## What to produce:
Write down every entry once more, exactly as it reads.

[Extracted records Boundary: Start]

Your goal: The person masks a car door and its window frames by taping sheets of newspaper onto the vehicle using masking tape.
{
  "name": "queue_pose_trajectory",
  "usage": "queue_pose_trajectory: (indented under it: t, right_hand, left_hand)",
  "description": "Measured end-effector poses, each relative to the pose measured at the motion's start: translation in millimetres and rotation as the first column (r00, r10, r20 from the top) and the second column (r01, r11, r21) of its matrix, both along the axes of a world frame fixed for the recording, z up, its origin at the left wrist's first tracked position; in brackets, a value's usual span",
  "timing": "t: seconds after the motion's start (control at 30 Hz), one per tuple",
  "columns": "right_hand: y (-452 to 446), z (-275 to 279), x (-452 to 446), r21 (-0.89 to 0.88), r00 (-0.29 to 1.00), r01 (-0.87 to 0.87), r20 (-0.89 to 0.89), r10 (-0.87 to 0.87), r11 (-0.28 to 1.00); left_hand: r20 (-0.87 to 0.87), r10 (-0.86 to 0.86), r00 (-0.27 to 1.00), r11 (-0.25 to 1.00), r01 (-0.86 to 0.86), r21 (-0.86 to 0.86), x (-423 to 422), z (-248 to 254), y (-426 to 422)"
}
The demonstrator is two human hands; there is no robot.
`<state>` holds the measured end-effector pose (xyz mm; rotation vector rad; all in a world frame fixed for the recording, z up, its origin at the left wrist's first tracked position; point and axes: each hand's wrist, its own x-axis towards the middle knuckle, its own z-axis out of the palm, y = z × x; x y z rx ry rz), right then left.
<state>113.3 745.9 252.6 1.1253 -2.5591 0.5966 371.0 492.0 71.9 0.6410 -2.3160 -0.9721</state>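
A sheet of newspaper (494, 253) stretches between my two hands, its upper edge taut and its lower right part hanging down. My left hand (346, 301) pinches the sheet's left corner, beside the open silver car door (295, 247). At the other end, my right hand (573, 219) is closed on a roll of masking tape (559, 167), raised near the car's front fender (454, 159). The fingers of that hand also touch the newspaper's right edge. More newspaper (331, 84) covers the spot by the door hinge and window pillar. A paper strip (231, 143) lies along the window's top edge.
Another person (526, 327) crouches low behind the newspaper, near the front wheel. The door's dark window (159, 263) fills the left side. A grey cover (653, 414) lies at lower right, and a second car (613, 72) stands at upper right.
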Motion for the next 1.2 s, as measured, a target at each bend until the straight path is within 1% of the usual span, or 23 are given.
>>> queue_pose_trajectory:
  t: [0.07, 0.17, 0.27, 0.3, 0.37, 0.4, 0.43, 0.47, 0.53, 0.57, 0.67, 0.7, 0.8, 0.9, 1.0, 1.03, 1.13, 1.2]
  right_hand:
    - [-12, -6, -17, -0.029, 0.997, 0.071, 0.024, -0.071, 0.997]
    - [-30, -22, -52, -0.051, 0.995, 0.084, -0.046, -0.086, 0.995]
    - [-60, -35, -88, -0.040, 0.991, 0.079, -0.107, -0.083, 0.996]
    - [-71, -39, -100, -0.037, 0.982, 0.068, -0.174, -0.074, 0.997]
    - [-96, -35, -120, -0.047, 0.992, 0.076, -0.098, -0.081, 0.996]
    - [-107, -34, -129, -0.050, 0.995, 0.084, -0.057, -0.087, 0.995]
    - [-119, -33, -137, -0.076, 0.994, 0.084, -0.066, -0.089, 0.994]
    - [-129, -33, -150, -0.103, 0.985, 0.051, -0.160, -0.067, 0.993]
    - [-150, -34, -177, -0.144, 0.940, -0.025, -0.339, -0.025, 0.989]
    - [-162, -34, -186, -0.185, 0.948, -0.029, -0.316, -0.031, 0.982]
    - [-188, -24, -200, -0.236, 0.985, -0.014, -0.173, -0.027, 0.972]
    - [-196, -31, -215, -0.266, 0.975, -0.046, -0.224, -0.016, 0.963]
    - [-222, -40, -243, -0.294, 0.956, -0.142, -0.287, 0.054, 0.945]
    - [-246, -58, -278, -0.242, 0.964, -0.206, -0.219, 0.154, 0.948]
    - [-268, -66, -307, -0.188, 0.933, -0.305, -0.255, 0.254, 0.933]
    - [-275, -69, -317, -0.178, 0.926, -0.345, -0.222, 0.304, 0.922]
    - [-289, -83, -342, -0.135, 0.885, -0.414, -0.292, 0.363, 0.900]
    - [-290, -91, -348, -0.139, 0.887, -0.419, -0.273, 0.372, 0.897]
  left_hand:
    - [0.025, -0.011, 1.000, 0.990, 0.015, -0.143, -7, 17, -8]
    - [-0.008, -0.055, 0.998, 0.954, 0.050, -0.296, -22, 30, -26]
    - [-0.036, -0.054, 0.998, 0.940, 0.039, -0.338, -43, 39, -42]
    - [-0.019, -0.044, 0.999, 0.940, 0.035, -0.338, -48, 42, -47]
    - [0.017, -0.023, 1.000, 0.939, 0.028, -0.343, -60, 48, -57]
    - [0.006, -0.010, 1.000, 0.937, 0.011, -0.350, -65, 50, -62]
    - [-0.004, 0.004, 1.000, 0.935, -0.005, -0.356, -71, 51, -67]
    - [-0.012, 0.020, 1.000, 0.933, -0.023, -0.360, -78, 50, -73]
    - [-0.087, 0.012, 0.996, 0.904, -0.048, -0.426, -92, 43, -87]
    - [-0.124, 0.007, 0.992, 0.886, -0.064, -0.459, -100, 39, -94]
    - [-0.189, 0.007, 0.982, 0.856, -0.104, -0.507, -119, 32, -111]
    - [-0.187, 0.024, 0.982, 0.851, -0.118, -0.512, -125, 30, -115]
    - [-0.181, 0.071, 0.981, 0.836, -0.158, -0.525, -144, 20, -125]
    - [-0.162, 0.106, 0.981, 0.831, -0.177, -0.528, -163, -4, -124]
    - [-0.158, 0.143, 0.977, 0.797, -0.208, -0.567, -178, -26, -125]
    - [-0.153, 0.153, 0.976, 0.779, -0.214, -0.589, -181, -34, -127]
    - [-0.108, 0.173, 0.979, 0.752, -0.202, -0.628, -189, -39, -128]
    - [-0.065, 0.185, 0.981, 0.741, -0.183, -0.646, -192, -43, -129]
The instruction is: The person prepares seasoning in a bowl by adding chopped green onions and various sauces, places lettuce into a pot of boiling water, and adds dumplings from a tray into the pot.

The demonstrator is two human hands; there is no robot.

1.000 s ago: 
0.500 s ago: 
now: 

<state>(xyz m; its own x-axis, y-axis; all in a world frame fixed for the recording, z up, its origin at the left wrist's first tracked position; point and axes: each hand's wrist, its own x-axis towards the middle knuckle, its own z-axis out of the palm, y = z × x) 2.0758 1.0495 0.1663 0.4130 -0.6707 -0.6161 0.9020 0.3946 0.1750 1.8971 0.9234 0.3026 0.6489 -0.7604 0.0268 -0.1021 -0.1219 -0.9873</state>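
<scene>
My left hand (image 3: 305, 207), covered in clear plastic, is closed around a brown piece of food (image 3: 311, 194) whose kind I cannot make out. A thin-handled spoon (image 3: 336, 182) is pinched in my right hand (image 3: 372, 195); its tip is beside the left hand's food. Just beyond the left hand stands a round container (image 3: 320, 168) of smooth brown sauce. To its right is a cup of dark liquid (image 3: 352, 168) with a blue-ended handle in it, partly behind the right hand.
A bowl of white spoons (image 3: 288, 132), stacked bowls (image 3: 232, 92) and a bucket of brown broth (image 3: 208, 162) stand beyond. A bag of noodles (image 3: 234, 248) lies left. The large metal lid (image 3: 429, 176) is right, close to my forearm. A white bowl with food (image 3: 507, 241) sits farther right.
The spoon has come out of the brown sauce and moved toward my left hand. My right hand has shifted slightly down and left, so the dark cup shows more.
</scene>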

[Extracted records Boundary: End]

## Answer box:
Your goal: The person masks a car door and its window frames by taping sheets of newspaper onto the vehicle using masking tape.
{
  "name": "queue_pose_trajectory",
  "usage": "queue_pose_trajectory: (indented under it: t, right_hand, left_hand)",
  "description": "Measured end-effector poses, each relative to the pose measured at the motion's start: translation in millimetres and rotation as the first column (r00, r10, r20 from the top) and the second column (r01, r11, r21) of its matrix, both along the axes of a world frame fixed for the recording, z up, its origin at the left wrist's first tracked position; in brackets, a value's usual span",
  "timing": "t: seconds after the motion's start (control at 30 Hz), one per tuple",
  "columns": "right_hand: y (-452 to 446), z (-275 to 279), x (-452 to 446), r21 (-0.89 to 0.88), r00 (-0.29 to 1.00), r01 (-0.87 to 0.87), r20 (-0.89 to 0.89), r10 (-0.87 to 0.87), r11 (-0.28 to 1.00); left_hand: r20 (-0.87 to 0.87), r10 (-0.86 to 0.86), r00 (-0.27 to 1.00), r11 (-0.25 to 1.00), r01 (-0.86 to 0.86), r21 (-0.86 to 0.86), x (-423 to 422), z (-248 to 254), y (-426 to 422)"
}
The demonstrator is two human hands; there is no robot.
`<state>` holds the measured end-effector pose (xyz mm; rotation vector rad; all in a world frame fixed for the recording, z up, its origin at the left wrist's first tracked position; point and axes: each hand's wrist, its own x-axis towards the middle knuckle, its own z-axis out of the palm, y = z × x; x y z rx ry rz), right then left.
<state>113.3 745.9 252.6 1.1253 -2.5591 0.5966 371.0 492.0 71.9 0.6410 -2.3160 -0.9721</state>
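A sheet of newspaper (494, 253) stretches between my two hands, its upper edge taut and its lower right part hanging down. My left hand (346, 301) pinches the sheet's left corner, beside the open silver car door (295, 247). At the other end, my right hand (573, 219) is closed on a roll of masking tape (559, 167), raised near the car's front fender (454, 159). The fingers of that hand also touch the newspaper's right edge. More newspaper (331, 84) covers the spot by the door hinge and window pillar. A paper strip (231, 143) lies along the window's top edge.
Another person (526, 327) crouches low behind the newspaper, near the front wheel. The door's dark window (159, 263) fills the left side. A grey cover (653, 414) lies at lower right, and a second car (613, 72) stands at upper right.
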Motion for the next 1.2 s, as measured, a target at each bend until the straight path is within 1% of the usual span, or 23 are given.
>>> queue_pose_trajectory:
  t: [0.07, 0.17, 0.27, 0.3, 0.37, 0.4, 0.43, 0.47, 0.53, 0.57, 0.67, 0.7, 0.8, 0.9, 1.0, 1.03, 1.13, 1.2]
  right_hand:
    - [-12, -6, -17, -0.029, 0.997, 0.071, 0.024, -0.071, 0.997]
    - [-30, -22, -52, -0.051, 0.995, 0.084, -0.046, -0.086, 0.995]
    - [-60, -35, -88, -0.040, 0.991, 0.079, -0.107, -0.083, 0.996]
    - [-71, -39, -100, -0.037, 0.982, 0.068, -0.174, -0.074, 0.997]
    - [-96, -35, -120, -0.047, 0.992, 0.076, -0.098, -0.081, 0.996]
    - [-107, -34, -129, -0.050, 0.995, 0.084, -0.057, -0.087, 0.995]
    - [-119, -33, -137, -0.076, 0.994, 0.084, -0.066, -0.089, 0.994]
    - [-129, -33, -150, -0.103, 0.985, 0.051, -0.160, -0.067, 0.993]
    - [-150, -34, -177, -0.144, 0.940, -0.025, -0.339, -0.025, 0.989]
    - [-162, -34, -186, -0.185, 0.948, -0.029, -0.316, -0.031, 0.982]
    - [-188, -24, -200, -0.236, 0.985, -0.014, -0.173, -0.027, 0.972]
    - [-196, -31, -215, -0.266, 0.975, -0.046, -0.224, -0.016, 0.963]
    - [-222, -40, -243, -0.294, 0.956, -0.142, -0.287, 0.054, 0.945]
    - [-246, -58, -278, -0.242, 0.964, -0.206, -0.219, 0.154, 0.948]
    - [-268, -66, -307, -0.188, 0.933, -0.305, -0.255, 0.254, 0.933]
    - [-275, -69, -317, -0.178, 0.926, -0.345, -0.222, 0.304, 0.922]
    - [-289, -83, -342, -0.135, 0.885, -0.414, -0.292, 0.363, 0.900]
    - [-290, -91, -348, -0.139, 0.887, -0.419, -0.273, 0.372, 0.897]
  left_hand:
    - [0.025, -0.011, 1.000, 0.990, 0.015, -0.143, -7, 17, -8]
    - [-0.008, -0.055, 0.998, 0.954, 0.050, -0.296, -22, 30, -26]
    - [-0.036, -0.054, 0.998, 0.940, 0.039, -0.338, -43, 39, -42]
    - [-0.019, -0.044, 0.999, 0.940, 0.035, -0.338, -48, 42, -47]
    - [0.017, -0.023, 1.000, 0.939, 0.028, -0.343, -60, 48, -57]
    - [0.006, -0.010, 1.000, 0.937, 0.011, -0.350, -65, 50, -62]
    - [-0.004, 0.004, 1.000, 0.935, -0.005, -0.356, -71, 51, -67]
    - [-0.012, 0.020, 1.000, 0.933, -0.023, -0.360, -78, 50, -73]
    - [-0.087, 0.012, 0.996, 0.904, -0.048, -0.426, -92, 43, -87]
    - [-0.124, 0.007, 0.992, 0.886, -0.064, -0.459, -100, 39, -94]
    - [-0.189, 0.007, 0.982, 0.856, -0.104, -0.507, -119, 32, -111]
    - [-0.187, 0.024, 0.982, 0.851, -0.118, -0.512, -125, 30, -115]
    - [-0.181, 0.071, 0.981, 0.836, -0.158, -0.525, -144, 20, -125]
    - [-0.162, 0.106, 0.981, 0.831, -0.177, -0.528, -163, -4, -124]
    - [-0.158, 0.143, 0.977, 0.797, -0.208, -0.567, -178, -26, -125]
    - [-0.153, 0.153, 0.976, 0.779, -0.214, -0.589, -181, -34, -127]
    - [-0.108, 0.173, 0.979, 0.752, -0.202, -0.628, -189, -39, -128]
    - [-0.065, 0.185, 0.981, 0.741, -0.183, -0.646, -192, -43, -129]
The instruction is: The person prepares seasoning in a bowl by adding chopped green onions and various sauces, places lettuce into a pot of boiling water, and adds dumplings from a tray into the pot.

The demonstrator is two human hands; there is no robot.

1.000 s ago: 
0.500 s ago: 
now: 

<state>(xyz m; its own x-axis, y-axis; all in a world frame fixed for the recording, z up, its origin at the left wrist's first tracked position; point and axes: each hand's wrist, its own x-axis towards the middle knuckle, its own z-axis out of the palm, y = z × x) 2.0758 1.0495 0.1663 0.4130 -0.6707 -0.6161 0.9020 0.3946 0.1750 1.8971 0.9234 0.3026 0.6489 -0.7604 0.0268 -0.1021 -0.1219 -0.9873</state>
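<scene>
My left hand (image 3: 305, 207), covered in clear plastic, is closed around a brown piece of food (image 3: 311, 194) whose kind I cannot make out. A thin-handled spoon (image 3: 336, 182) is pinched in my right hand (image 3: 372, 195); its tip is beside the left hand's food. Just beyond the left hand stands a round container (image 3: 320, 168) of smooth brown sauce. To its right is a cup of dark liquid (image 3: 352, 168) with a blue-ended handle in it, partly behind the right hand.
A bowl of white spoons (image 3: 288, 132), stacked bowls (image 3: 232, 92) and a bucket of brown broth (image 3: 208, 162) stand beyond. A bag of noodles (image 3: 234, 248) lies left. The large metal lid (image 3: 429, 176) is right, close to my forearm. A white bowl with food (image 3: 507, 241) sits farther right.
The spoon has come out of the brown sauce and moved toward my left hand. My right hand has shifted slightly down and left, so the dark cup shows more.
</scene>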

There is no more to this answer.